▶ _YOUR GOAL_
Copy every line below. Do not alter any of them.

▶ _DATA_
---*---

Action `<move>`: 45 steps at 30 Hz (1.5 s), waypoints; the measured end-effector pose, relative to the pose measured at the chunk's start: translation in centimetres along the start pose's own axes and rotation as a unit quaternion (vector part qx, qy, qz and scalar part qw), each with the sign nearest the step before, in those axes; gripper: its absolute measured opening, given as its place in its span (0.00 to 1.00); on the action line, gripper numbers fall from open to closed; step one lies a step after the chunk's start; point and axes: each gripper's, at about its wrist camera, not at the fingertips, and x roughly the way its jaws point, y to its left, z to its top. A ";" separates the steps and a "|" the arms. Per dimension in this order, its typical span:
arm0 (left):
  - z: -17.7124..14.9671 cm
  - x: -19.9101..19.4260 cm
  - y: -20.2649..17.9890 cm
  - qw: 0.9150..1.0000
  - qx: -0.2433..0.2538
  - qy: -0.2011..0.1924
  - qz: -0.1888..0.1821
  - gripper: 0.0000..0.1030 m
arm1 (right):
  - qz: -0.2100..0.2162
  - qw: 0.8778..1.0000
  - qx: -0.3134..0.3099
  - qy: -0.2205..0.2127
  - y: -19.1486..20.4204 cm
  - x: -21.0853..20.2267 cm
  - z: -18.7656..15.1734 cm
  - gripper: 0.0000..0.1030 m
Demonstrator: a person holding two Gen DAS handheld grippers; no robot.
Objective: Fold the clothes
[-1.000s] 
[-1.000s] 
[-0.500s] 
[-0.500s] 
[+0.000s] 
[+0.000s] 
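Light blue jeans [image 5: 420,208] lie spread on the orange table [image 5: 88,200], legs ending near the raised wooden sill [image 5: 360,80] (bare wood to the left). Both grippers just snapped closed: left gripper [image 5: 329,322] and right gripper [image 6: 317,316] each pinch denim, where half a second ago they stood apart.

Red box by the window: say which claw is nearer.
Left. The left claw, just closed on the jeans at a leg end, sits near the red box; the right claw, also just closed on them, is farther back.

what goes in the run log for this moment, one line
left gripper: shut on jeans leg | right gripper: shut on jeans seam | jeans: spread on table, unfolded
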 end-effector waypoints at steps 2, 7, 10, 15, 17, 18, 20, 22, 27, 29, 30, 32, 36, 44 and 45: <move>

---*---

▶ _ANSWER BOX_
Action `<move>`: 45 steps at 30 Hz (1.5 s), waypoints; the measured end-effector pose, relative to the pose measured at the chunk's start: translation in centimetres along the start pose's own axes and rotation as a unit quaternion (vector part qx, qy, qz and scalar part qw), each with the sign nearest the step before, in those axes; gripper: its absolute measured opening, given as its place in its span (0.00 to 1.00); on the action line, gripper numbers fall from open to closed; step one lies a step after the chunk's start; point and axes: each gripper's, at about its wrist camera, not at the fingertips, and x roughly the way its jaws point, y to its left, z to its top. A ";" separates the steps and a "|" the arms. Per dimension in this order, its typical span:
arm0 (left):
  - z: -17.7124..14.9671 cm
  - x: -19.9101..19.4260 cm
  - y: -20.2649..17.9890 cm
  - qw: 0.9150..1.0000
  - qx: -0.2433..0.2538
  - qy: -0.2011..0.1924
  - qz: -0.1888..0.1821
  - gripper: 0.0000..0.1030 m
arm1 (right):
  - qz: -0.2100..0.2162
  - qw: 0.8778..1.0000
  - qx: -0.3134..0.3099
  - qy: -0.2205..0.2127
  - y: -19.1486..20.4204 cm
  - x: -21.0853..20.2267 cm
  - z: -18.7656..15.1734 cm
  - gripper: 0.0000..0.1030 m
Demonstrator: a person holding two Gen DAS handheld grippers; no robot.
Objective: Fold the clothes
[-1.000s] 
[-1.000s] 
[-0.500s] 
[-0.500s] 
[+0.000s] 
[+0.000s] 
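Light blue jeans [image 5: 420,208] lie spread on the orange table [image 5: 88,200], legs ending near the raised wooden sill [image 5: 360,80] (bare wood to the left). Both grippers just snapped closed: left gripper [image 5: 329,322] and right gripper [image 6: 317,316] each pinch denim, where half a second ago they stood apart.

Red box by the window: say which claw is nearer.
Left. The left claw, just closed on the jeans at a leg end, sits near the red box; the right claw, also just closed on them, is farther back.

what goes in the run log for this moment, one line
left gripper: shut on jeans leg | right gripper: shut on jeans seam | jeans: spread on table, unfolded
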 end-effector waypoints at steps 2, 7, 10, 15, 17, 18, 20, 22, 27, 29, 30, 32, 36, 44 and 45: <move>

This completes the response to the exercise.